Site icon Jernih.co

Kapal Terakhir Global Sumud Flotilla Menantang Blokade Israel

Di tengah operasi militer Israel yang agresif, sebuah kisah keberanian maritim muncul dari kapal layar berbendera Polandia, Marinette. Kapal berawak enam orang ini menjadi satu-satunya yang tersisa dari armada bantuan kemanusiaan besar, Global Sumud Flotilla.


JERNIH – Armada Global Sumud Flotilla yang tadinya terdiri dari 44 kapal, kini tinggal Marinette yang berlayar sendirian, menantang blokade laut Israel yang telah mencekik Jalur Gaza. Entah sampai kapan ia dapat bertahan mengingat para pengamat memprediksikan pasukan Israel tetap akan menahannya.

Militer Israel telah berhasil membubarkan sebagian besar armada tersebut sejak Rabu (1/10/2025), menahan ratusan aktivis dari lebih dari 40 negara, termasuk tokoh-tokoh terkemuka seperti aktivis iklim Greta Thunberg, mantan Wali Kota Barcelona Ada Colau, dan Anggota Parlemen Eropa Rima Hassan.

Pada Jumat dini hari (waktu GMT), saat matahari terbit di belakangnya di perairan internasional, Marinette—yang sempat tertinggal dari kelompok utama karena masalah mesin—kini “melaju kencang” menuju perairan teritorial Gaza.

Kapten kapal berkebangsaan Australia, yang hanya memperkenalkan diri sebagai Cameron, menyampaikan tekadnya melalui panggilan video kepada penyelenggara flotilla. “Kami memiliki sejumlah warga Turki yang sangat tangguh di kapal… kami punya seorang wanita dari Oman dan saya sendiri, dan kami hanya akan terus melanjutkan perjalanan ke arah sana,” katanya, menunjukkan semangat yang tak tergoyahkan.

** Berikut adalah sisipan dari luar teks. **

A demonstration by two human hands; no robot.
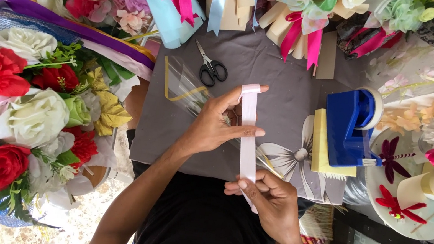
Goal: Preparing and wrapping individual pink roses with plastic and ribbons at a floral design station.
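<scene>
Both hands pinch one smooth pale-pink satin ribbon (248,137): left hand (216,125) folding its looped top, right hand (268,198) its tail.

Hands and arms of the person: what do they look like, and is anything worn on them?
Both are bare. The left hand and right hand wear no gloves, rings or watch that I can see. The forearms show no sleeves; a black garment covers the body below them.

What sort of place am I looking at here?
Probably a florist's or gift-wrapping craft table: artificial flower bouquets all round, scissors, a blue tape dispenser, and both hands stretching a pale pink ribbon.
</scene>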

Berdasarkan pelacak geo langsung, kapal itu berada sekitar 43 mil laut (sekitar 80 km) dari perairan teritorial Gaza. Ini adalah jarak penentu yang memisahkan misi kemanusiaan terakhir ini dari zona konflik aktif, di mana Kementerian Luar Negeri Israel telah memperingatkan akan mencegah upaya kapal mana pun untuk menerobos blokade.

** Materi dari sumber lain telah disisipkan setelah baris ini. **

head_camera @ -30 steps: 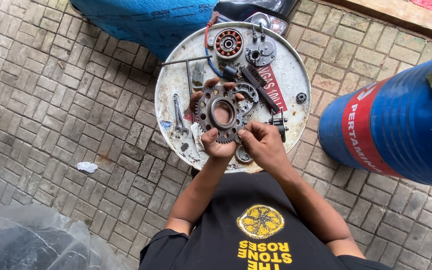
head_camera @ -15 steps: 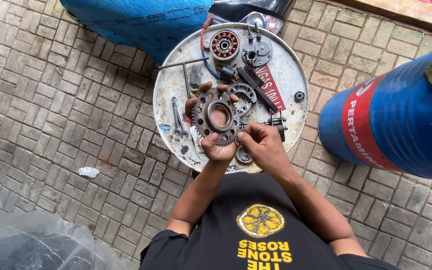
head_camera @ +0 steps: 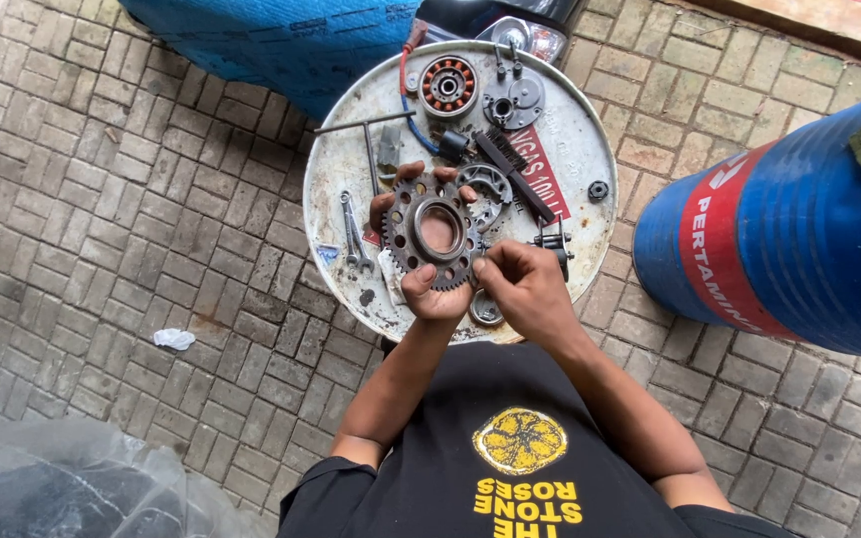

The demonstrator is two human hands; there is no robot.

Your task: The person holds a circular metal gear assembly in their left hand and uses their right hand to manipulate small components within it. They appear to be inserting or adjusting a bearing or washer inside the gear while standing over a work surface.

Pelanggaran Hukum Internasional dan Kecaman Global

Sejak Rabu, Angkatan Laut Israel telah mencegat puluhan kapal yang membawa pasokan kemanusiaan penting, menahan sekitar 500 aktivis, sebelum memindahkan mereka ke Israel untuk dideportasi. Israel beralasan para sukarelawan tersebut berupaya melanggar “blokade laut yang sah”—klaim yang secara luas dianggap bertentangan dengan hukum internasional.

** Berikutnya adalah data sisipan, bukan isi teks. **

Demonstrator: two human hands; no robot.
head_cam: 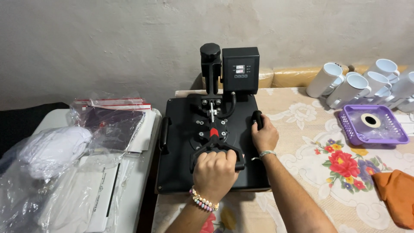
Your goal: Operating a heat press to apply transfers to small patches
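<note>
In the head view, a black flat-bed heat press machine (202,142) sits on a table covered with a cream floral tablecloth (319,172), its upright column and black control box (240,64) standing at the back against a rough grey wall. The left hand (214,172), wearing a pastel beaded bracelet (203,201), is clenched around the black lever handle (217,152) at the front middle of the press's top plate. The right hand (264,136), with a thin bracelet at the wrist, grips the black side handle (257,118) on the press's right edge.

To the right, a cluster of plain white ceramic mugs (358,84) lies on the tablecloth, just behind a purple plastic tray (374,126) holding a roll of tape (371,120). An orange cloth (396,194) lies near the right edge. On a separate white table to the left sit clear plastic bags of white fabric (47,151) and a stack of packaged sheets (116,123).
</note>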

Stephen Cotton, Sekretaris Jenderal Federasi Pekerja Transportasi Internasional (ITF) yang mewakili 16,5 juta pekerja global, menegaskan bahwa tindakan Israel adalah ilegal. “Menyerang atau menyita kapal kemanusiaan tanpa kekerasan di perairan internasional adalah melanggar hukum internasional,” ujarnya. “Laut tidak boleh diubah menjadi medan perang.”

Kecaman keras datang dari para pemimpin dunia, termasuk Presiden Kolombia Gustavo Petro, yang mengumumkan pengusiran diplomat Israel dan pembatalan perjanjian perdagangan bebas negaranya sebagai respons atas tindakan tersebut. Sejumlah negara Eropa, seperti Jerman, Prancis, dan Inggris, juga menuntut Israel menghormati hak-hak anggota awak yang ditahan.

Sementara PBB belum berkomentar resmi, Pelapor Khusus PBB untuk Palestina, Francesca Albanese, secara tegas menyebut pencegatan tersebut sebagai “penculikan ilegal.” Albanese juga menuliskan di media sosial, “Pikiran saya bersama rakyat Gaza, yang terperangkap di ladang pembantaian Israel.”

Kisah Marinette, yang kini berlayar sendirian, melambangkan perjuangan yang lebih besar: konflik antara kebutuhan kemanusiaan mendesak dengan kekuasaan blokade militer. Keberanian awak kapal terakhir ini, yang berlayar dengan risiko ditangkap, telah mengalihkan perhatian dunia ke penderitaan di Gaza dan memperkuat tuntutan global akan diakhirinya blokade tersebut.